● **Work to be completed**
Copy the data that follows exactly, and include none of its images.

● **Materials provided**
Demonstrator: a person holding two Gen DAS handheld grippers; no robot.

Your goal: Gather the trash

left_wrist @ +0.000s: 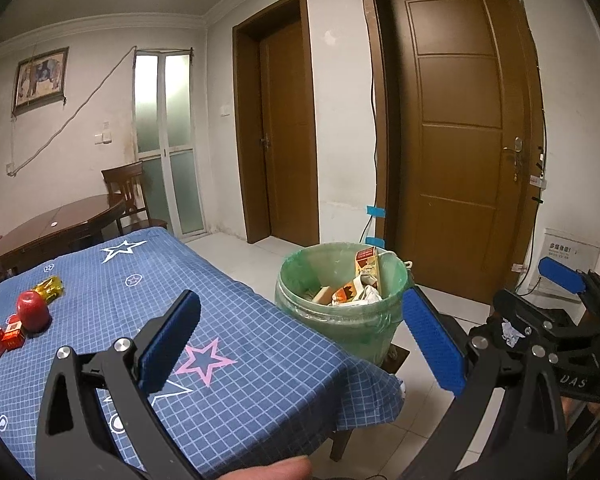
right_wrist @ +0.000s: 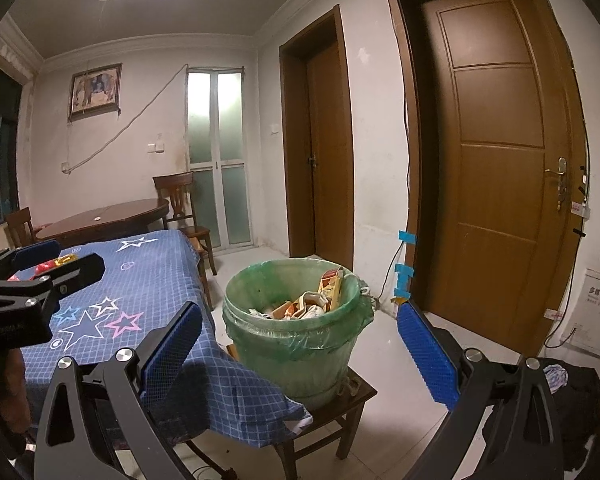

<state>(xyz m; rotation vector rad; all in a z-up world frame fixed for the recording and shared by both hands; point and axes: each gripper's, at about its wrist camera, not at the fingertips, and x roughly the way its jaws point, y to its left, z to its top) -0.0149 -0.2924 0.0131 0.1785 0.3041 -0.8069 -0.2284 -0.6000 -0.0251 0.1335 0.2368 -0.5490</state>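
Note:
A green-lined trash bucket [left_wrist: 342,300] holds cartons and crumpled paper; it stands on a small wooden stool beside the table and also shows in the right wrist view [right_wrist: 296,344]. On the blue star tablecloth [left_wrist: 236,344] at the far left lie a red apple [left_wrist: 33,310], small red boxes [left_wrist: 0,334] and a yellow wrapper [left_wrist: 50,288]. My left gripper [left_wrist: 300,340] is open and empty above the table's corner. My right gripper [right_wrist: 300,352] is open and empty, facing the bucket. The right gripper also shows at the right edge of the left wrist view [left_wrist: 556,304].
A round wooden table [left_wrist: 60,224] and chairs [right_wrist: 180,200] stand at the back. Two brown doors [left_wrist: 460,120] line the right wall. A cable with blue tape [right_wrist: 404,268] runs down by the door frame. Dark clothes [right_wrist: 572,384] lie on the tiled floor at right.

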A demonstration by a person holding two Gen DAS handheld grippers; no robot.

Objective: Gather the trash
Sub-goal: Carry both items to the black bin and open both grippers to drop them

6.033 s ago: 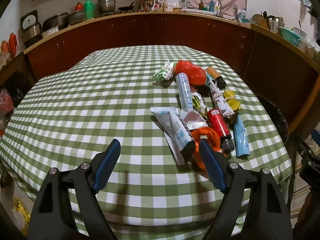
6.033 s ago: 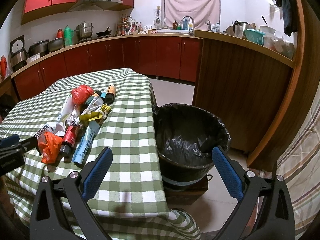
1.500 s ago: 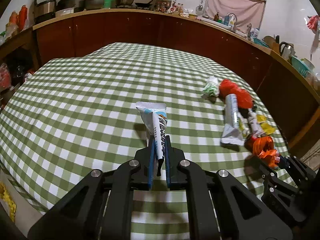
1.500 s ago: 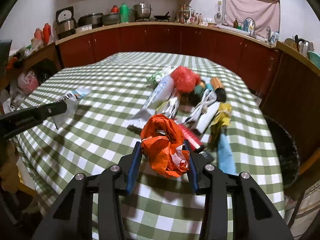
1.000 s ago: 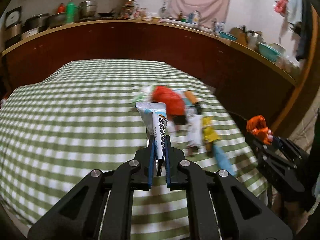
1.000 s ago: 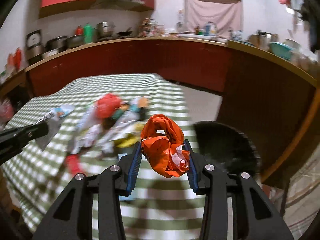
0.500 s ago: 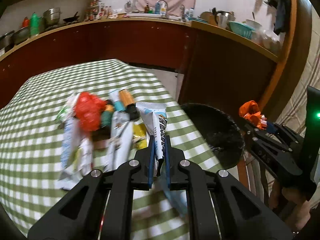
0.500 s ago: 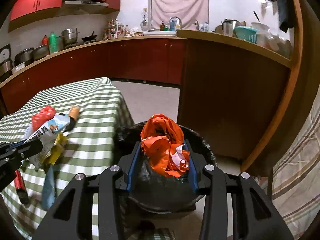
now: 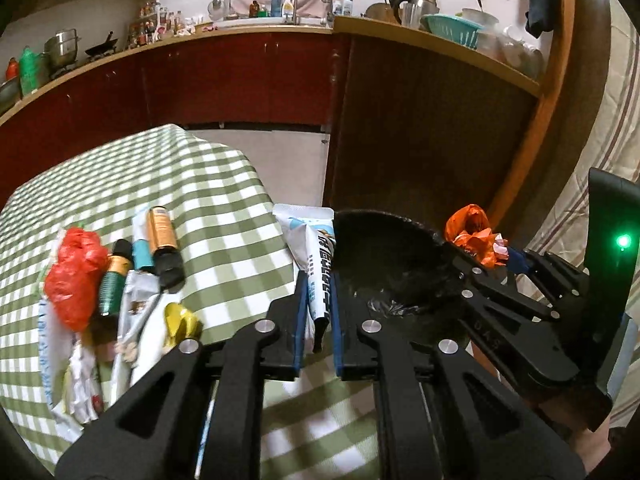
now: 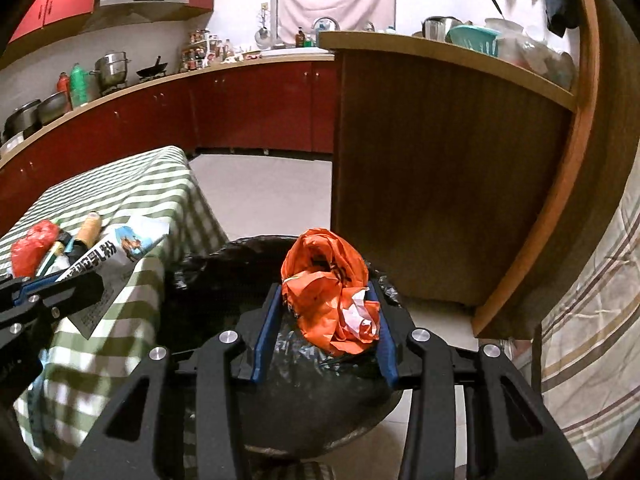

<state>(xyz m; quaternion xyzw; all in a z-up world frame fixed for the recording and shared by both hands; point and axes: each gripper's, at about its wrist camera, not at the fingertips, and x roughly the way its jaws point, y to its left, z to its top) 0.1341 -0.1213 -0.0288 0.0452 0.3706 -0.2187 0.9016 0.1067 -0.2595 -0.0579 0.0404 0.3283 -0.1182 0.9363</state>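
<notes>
My left gripper (image 9: 318,296) is shut on a white and blue wrapper (image 9: 314,240) and holds it over the table's edge beside the black-lined trash bin (image 9: 396,240). My right gripper (image 10: 326,312) is shut on a crumpled orange plastic bag (image 10: 328,284) and holds it above the open trash bin (image 10: 224,280). The right gripper with the orange bag (image 9: 474,236) also shows in the left wrist view at the bin's right rim. The left gripper with the wrapper (image 10: 120,248) shows at the left of the right wrist view.
A pile of trash lies on the green checked tablecloth (image 9: 224,200): a red bag (image 9: 76,268), an orange bottle (image 9: 162,236), a green bottle (image 9: 112,284) and a yellow wrapper (image 9: 180,320). A wooden counter panel (image 10: 440,160) stands behind the bin.
Both grippers have swung from the table toward the bin with their trash still held. The orange bag now hangs over the bin's opening and the wrapper is nearer its rim.
</notes>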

● **Response to the exercise**
Demonstrator: a person holding two Gen DAS handheld grippers; no robot.

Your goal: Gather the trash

left_wrist @ +0.000s: 
right_wrist @ +0.000s: 

<state>(xyz m; rotation vector rad; all in a z-up world frame fixed for the recording and shared by both hands; point and axes: each gripper's, at about its wrist camera, not at the fingertips, and x roughly the way its jaws point, y to its left, z to its top) -0.0149 -0.2924 0.0131 0.1785 0.3041 -0.8069 -0.2284 -0.6000 -0.0251 0.1335 0.2368 -0.5490</state>
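Note:
A green-lined trash bucket [left_wrist: 342,300] holds cartons and crumpled paper; it stands on a small wooden stool beside the table and also shows in the right wrist view [right_wrist: 296,344]. On the blue star tablecloth [left_wrist: 236,344] at the far left lie a red apple [left_wrist: 33,310], small red boxes [left_wrist: 0,334] and a yellow wrapper [left_wrist: 50,288]. My left gripper [left_wrist: 300,340] is open and empty above the table's corner. My right gripper [right_wrist: 300,352] is open and empty, facing the bucket. The right gripper also shows at the right edge of the left wrist view [left_wrist: 556,304].
A round wooden table [left_wrist: 60,224] and chairs [right_wrist: 180,200] stand at the back. Two brown doors [left_wrist: 460,120] line the right wall. A cable with blue tape [right_wrist: 404,268] runs down by the door frame. Dark clothes [right_wrist: 572,384] lie on the tiled floor at right.
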
A demonstration by a person holding two Gen DAS handheld grippers; no robot.

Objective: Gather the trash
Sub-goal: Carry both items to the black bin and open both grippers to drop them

6.033 s ago: 
6.033 s ago: 
1.500 s ago: 
1.500 s ago: 
1.000 s ago: 
1.000 s ago: 
0.500 s ago: 
0.500 s ago: 
now: 
now: 

<state>(xyz m; quaternion xyzw; all in a z-up world frame fixed for the recording and shared by both hands; point and axes: each gripper's, at about its wrist camera, not at the fingertips, and x roughly the way its jaws point, y to its left, z to its top) 0.1341 -0.1213 -0.0288 0.0452 0.3706 -0.2187 0.9016 0.1067 -0.2595 -0.0579 0.0404 0.3283 -0.1182 0.9363</state>
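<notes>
My left gripper (image 9: 318,296) is shut on a white and blue wrapper (image 9: 314,240) and holds it over the table's edge beside the black-lined trash bin (image 9: 396,240). My right gripper (image 10: 326,312) is shut on a crumpled orange plastic bag (image 10: 328,284) and holds it above the open trash bin (image 10: 224,280). The right gripper with the orange bag (image 9: 474,236) also shows in the left wrist view at the bin's right rim. The left gripper with the wrapper (image 10: 120,248) shows at the left of the right wrist view.
A pile of trash lies on the green checked tablecloth (image 9: 224,200): a red bag (image 9: 76,268), an orange bottle (image 9: 162,236), a green bottle (image 9: 112,284) and a yellow wrapper (image 9: 180,320). A wooden counter panel (image 10: 440,160) stands behind the bin.
Both grippers have swung from the table toward the bin with their trash still held. The orange bag now hangs over the bin's opening and the wrapper is nearer its rim.
</notes>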

The answer is complete, and the exercise is done.